Reviewed by Dennis Schwartz
The French filmmaker Céline Sciamma (“Girlhood”/”Tomboy”) is the writer-director of this uniquely amazing gentle film on the innocence of childhood. It’s a superb follow-up to her acclaimed Portrait of a Lady on Fire (2019). This fairy-tale like film paints a poignant portrait of childhood and parental grief, as the film’s 8-year-old protagonist, Nelly ( Joséphine Sanz), an only child, rides with her supportive parents, (Nina Meurisse and Stéphane Varupenne), to her mother’s childhood country home because of the recent death of her maternal grandmother (Margot Abascal) in a nursing home.
While the parents go inside to clean her grandma’s home Nelly plays in the nearby woods, where she meets a little girl who looks almost exactly like her, Marion (Gabrielle Sanz, Joséphine’s twin sister) who’s occupied building a fort made out of branches. It happens to be what Nelly’s mother did when she was Nelly’s same age.
The little girls become friends and every day Nelly joins her and helps build the fort.
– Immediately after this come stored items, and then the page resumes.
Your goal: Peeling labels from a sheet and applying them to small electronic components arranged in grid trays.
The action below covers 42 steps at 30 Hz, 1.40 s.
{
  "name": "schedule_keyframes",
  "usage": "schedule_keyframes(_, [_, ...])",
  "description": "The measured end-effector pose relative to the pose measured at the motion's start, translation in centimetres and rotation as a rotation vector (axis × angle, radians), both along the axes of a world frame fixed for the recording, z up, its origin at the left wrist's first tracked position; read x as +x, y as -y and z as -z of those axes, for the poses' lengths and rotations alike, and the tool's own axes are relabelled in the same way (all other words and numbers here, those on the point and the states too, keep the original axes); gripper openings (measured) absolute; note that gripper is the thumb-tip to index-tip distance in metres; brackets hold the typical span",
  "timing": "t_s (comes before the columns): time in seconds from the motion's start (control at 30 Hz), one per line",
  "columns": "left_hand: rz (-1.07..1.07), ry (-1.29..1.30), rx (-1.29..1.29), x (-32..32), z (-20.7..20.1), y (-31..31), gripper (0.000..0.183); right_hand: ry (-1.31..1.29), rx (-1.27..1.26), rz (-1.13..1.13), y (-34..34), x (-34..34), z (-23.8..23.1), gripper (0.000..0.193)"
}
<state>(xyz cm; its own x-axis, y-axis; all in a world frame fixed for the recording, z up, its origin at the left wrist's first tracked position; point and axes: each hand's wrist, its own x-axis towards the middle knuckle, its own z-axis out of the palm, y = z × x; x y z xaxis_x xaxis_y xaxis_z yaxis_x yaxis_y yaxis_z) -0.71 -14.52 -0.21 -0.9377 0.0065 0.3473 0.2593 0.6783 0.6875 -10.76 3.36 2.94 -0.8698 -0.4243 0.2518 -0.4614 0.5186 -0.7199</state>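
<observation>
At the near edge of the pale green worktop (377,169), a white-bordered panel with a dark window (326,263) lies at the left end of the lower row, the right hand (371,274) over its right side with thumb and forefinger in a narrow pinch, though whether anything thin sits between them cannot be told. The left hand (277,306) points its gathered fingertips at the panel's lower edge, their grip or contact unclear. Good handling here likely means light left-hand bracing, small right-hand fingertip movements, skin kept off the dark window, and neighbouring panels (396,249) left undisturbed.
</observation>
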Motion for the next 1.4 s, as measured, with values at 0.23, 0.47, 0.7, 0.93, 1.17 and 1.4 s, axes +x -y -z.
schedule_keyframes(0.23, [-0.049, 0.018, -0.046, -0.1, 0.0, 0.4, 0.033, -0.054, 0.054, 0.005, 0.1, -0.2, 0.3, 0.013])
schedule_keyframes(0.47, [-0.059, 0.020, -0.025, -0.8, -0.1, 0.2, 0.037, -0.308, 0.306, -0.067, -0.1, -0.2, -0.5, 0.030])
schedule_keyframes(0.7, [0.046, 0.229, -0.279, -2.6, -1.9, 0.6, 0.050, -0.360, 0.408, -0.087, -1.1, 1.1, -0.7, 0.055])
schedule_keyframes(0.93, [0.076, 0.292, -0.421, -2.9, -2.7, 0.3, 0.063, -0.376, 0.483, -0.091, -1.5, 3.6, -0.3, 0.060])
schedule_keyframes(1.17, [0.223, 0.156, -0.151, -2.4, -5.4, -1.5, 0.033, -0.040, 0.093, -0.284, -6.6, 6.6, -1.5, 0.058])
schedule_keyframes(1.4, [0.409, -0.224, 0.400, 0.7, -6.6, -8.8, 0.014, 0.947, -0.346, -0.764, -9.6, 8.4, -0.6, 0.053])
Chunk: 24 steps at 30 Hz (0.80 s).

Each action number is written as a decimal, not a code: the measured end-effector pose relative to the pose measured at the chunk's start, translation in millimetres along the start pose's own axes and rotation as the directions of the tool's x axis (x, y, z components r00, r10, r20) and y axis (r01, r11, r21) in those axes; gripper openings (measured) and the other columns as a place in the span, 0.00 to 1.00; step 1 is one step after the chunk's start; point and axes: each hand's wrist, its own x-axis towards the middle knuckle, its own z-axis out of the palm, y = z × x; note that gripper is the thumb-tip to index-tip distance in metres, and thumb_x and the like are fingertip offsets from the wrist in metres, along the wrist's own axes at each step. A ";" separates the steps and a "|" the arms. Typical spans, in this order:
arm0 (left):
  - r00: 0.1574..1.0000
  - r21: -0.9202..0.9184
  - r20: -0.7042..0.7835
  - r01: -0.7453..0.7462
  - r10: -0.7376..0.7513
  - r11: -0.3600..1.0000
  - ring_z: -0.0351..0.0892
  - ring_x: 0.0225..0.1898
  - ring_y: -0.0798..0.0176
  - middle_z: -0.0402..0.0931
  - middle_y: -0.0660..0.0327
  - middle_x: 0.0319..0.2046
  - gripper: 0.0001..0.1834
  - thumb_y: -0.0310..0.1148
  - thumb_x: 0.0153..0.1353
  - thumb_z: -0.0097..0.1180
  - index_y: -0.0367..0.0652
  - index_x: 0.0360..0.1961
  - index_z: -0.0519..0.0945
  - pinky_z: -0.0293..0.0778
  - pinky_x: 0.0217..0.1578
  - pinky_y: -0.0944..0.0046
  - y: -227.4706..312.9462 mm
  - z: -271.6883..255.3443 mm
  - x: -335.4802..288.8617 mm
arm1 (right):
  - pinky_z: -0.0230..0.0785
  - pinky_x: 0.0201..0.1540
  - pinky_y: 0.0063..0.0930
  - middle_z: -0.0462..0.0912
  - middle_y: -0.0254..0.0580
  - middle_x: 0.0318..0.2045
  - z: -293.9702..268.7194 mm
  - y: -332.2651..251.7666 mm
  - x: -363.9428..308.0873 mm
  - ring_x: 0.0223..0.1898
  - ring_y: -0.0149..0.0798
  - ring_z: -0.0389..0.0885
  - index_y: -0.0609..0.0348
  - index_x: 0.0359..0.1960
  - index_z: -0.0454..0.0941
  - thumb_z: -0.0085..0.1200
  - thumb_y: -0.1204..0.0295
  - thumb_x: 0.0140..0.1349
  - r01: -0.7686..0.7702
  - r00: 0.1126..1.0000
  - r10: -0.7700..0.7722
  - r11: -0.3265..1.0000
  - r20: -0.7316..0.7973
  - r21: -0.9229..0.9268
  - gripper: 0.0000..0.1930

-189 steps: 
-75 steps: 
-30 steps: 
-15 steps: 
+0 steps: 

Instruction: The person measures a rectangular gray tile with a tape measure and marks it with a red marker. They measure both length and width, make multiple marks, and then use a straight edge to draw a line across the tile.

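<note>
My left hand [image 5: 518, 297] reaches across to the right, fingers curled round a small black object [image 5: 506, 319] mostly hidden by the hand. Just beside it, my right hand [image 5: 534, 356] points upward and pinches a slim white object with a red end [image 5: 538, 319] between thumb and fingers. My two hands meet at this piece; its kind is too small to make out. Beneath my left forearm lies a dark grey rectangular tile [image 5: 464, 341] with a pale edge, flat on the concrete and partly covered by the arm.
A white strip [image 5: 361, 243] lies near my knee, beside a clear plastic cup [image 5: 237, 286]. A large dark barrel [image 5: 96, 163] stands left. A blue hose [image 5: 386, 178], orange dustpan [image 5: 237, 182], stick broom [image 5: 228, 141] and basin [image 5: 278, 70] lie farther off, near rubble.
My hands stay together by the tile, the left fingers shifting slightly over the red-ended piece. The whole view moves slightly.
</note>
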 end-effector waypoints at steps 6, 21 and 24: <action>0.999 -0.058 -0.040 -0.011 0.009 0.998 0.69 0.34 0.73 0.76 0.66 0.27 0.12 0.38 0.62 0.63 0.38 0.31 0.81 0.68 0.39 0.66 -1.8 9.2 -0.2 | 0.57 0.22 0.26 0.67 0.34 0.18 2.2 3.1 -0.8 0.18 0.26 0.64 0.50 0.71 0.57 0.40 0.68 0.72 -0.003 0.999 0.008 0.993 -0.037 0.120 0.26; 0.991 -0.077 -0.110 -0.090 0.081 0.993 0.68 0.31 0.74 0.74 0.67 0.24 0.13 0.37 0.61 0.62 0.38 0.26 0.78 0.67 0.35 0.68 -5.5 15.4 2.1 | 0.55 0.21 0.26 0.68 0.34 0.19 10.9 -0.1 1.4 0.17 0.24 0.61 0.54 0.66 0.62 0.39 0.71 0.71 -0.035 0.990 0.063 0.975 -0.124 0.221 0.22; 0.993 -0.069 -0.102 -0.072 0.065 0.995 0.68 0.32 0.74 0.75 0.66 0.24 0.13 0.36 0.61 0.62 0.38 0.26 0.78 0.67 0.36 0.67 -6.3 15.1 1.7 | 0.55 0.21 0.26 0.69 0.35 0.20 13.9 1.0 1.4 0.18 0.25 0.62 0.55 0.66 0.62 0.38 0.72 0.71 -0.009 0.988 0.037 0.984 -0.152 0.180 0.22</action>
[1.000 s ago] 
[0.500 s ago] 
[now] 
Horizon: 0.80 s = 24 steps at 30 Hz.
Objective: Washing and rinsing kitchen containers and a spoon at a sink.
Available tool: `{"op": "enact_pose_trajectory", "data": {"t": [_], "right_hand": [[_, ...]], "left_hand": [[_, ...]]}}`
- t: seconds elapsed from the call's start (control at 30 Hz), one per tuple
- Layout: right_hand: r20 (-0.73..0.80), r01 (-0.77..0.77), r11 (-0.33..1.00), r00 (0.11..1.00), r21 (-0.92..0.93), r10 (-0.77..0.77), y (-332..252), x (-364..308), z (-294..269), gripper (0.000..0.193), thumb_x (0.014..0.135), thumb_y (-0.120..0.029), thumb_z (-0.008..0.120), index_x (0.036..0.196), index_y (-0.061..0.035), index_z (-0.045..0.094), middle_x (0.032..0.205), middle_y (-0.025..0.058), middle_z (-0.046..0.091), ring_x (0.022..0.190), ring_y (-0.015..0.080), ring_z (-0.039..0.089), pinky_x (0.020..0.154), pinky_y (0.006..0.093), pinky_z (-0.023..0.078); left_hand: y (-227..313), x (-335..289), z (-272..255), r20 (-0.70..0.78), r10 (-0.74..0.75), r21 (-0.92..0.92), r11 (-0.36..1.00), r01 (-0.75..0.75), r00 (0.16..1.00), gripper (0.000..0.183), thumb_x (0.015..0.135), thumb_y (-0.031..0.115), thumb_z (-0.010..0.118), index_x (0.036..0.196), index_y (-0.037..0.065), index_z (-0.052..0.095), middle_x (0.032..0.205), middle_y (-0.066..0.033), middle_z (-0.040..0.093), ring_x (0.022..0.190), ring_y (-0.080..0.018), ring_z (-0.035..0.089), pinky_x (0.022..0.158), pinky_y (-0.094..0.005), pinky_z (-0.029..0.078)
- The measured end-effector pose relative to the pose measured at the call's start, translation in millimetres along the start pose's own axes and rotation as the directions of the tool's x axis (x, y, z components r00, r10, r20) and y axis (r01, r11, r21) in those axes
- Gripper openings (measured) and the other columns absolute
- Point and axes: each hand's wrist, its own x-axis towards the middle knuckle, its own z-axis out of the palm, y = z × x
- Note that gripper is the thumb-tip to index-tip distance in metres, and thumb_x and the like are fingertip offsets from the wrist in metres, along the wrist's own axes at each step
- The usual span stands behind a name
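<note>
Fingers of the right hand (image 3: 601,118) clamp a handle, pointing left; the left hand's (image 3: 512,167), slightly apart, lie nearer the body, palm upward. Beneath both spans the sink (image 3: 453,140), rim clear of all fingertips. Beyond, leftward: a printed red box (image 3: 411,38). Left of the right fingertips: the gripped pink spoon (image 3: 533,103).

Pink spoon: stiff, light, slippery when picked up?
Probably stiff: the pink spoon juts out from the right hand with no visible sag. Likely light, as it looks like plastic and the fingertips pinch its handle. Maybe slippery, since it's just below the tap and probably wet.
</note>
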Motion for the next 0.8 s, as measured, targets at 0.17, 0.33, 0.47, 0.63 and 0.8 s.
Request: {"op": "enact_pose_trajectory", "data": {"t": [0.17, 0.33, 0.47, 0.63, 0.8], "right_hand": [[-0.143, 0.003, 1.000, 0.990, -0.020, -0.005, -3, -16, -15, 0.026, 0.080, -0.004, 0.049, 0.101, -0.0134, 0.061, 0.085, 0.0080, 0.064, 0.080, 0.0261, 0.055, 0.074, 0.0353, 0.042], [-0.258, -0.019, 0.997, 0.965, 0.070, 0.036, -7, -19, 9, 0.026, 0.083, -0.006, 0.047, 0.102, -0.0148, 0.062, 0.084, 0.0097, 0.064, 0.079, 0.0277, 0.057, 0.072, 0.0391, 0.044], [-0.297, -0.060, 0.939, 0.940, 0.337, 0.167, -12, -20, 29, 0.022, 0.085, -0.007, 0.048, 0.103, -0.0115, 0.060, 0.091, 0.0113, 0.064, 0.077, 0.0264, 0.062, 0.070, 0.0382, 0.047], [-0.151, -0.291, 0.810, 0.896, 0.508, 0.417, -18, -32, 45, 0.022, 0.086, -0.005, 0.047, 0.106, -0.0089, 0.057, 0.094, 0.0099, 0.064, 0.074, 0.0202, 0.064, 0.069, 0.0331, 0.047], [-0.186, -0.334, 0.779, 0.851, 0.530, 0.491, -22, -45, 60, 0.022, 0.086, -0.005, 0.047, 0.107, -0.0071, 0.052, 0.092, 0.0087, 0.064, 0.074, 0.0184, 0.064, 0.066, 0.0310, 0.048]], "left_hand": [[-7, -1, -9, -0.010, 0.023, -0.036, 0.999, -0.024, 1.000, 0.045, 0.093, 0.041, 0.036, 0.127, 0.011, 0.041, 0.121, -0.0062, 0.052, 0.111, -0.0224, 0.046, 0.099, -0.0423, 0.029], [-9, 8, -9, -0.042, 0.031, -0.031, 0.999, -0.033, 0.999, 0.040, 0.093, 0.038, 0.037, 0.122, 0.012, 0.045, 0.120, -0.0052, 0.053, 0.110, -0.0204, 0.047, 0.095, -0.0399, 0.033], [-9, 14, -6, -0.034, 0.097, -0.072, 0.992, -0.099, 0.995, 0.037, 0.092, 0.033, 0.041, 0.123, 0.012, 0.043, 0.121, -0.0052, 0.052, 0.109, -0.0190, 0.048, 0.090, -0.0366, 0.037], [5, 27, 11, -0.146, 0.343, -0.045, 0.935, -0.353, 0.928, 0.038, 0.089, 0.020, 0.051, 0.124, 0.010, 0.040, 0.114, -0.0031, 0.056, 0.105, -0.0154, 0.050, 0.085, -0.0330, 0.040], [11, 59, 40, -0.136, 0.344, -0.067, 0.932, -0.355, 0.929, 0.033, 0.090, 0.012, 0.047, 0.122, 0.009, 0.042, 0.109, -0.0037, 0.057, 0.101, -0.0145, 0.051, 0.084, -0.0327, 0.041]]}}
One day she brings Marion home and introduces her to her spacey father, who sees that the little girl could be his wife as a child.
In this sensitive film, shot in the autumn with its colorful range of orange hues on the leaves, it relates in a magical way (more from looks and visualizations than from words) on how a child learns about mortality and how to face it, and how adults emerge from their childhood with visions intact from their days growing up.
It’s a tearjerker telling us how at an early age youngsters will learn to cope with life and loss even if not fully understanding what’s going down, and these childhood impressions will get passed on to their adulthood. And furthermore, it states how surprisingly we are not that different in coping with things as we were when impressionable children.
The acting by the little girls is precious, and so is the screenplay and direction by Céline Sciamma. The family drama has the ability to take big psychological themes and cut them down to size to make them more accessible in smaller bites.